Hoy pedimos al Señor abandonar toda carnalidad. Que nuestras motivaciones no tengan nada que ver con los intereses, las estrategias y el egocentrismo de este mundo. Más bien que nuestro poder sea del Espíritu Santo, para derrocar fortalezas espirituales de maldad.

Porque Él es el único que puede capacitarnos para refutar toda teoría, razonamiento o altivez erguido contra el verdadero conocimiento de Dios.
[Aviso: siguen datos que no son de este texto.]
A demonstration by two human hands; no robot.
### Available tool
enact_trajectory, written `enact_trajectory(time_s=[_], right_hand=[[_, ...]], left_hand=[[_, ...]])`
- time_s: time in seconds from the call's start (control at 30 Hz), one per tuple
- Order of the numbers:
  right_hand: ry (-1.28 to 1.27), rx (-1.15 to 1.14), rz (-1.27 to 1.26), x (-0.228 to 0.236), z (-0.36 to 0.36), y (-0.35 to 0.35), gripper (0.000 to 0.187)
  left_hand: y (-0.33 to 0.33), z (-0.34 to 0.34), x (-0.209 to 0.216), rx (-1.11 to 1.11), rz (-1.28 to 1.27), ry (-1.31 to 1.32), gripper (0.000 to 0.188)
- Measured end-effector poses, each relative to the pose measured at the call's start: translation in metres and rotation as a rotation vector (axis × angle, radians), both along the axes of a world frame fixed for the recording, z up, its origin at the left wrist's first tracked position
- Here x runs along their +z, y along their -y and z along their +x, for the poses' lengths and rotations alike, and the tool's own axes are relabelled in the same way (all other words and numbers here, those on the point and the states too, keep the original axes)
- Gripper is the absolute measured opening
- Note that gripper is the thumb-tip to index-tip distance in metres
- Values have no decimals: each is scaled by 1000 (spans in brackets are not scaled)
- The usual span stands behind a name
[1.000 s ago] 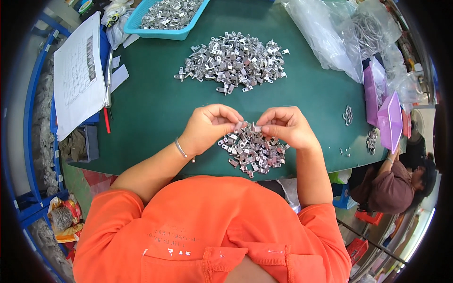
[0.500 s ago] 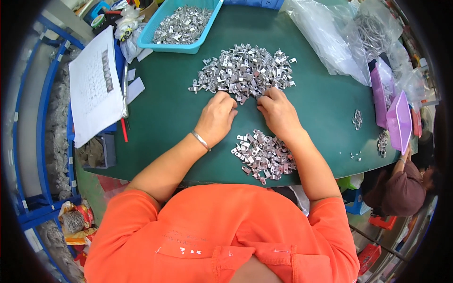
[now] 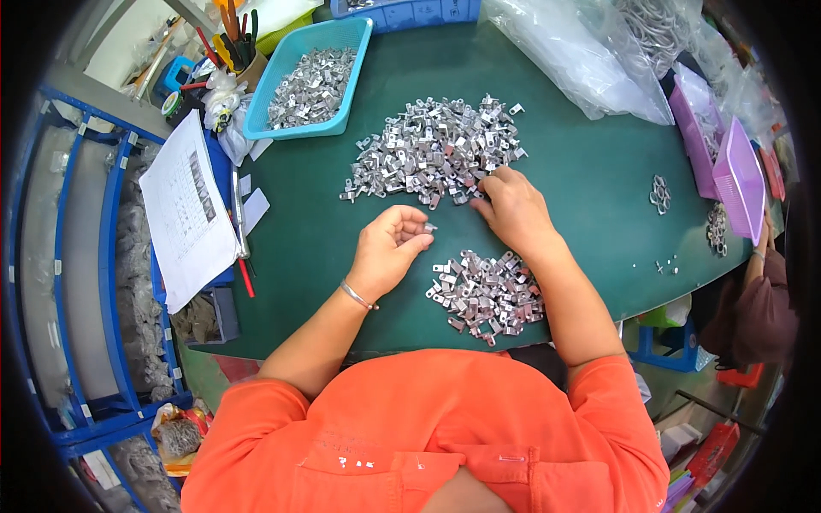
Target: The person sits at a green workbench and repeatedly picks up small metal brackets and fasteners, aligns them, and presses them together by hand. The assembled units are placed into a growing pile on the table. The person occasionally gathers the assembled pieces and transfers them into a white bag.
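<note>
The left hand [image 3: 386, 252] is half curled, one metal bracket [image 3: 430, 228] at its fingertips. The far pile [image 3: 432, 145] of similar brackets is the larger; the near pile [image 3: 487, 295] is smaller — which holds finished pieces cannot be determined. The right hand [image 3: 517, 214] bends its fingers at the far pile's edge; its grip is hidden.

Surroundings, left to right: blue shelving [image 3: 111, 274]; paper sheet [image 3: 186, 209] and bracket-filled turquoise basket [image 3: 299, 133] on the green table [image 3: 599, 197]; clear plastic bag [image 3: 564, 51]; purple baskets [image 3: 737, 184]; a co-worker's brown sleeve [image 3: 768, 299].
</note>
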State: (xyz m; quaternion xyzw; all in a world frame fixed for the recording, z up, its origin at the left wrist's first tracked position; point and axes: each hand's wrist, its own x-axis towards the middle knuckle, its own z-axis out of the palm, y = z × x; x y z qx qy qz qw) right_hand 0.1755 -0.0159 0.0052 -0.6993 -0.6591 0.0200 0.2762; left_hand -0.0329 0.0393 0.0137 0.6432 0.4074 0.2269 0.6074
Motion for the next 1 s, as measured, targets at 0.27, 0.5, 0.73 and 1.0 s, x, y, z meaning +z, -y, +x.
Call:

Y para ello, debemos primeramente llevar todo pensamiento cautivo a Cristo.

Pedimos, pues, ser reflejo de su Gloria, y no negarla a nadie. Tampoco a aquellos que también son nuestros hermanos. Porque todo poder y autoridad de Dios sólo pueden edificar su iglesia, nunca destruirla ni diezmarla. Por ello pedimos que nuestras obras correspondan siempre con nuestras palabras.

Pedimos también no poner límites al poder de Dios. Que no haya “competencia” entre nosotros, siendo todos miembros de un mismo cuerpo y portadores de un solo Evangelio. Que nuestra única gloria sea Cristo. Porque no es aprobado el que se alaba a sí mismo, sino aquel a quien el Señor alaba.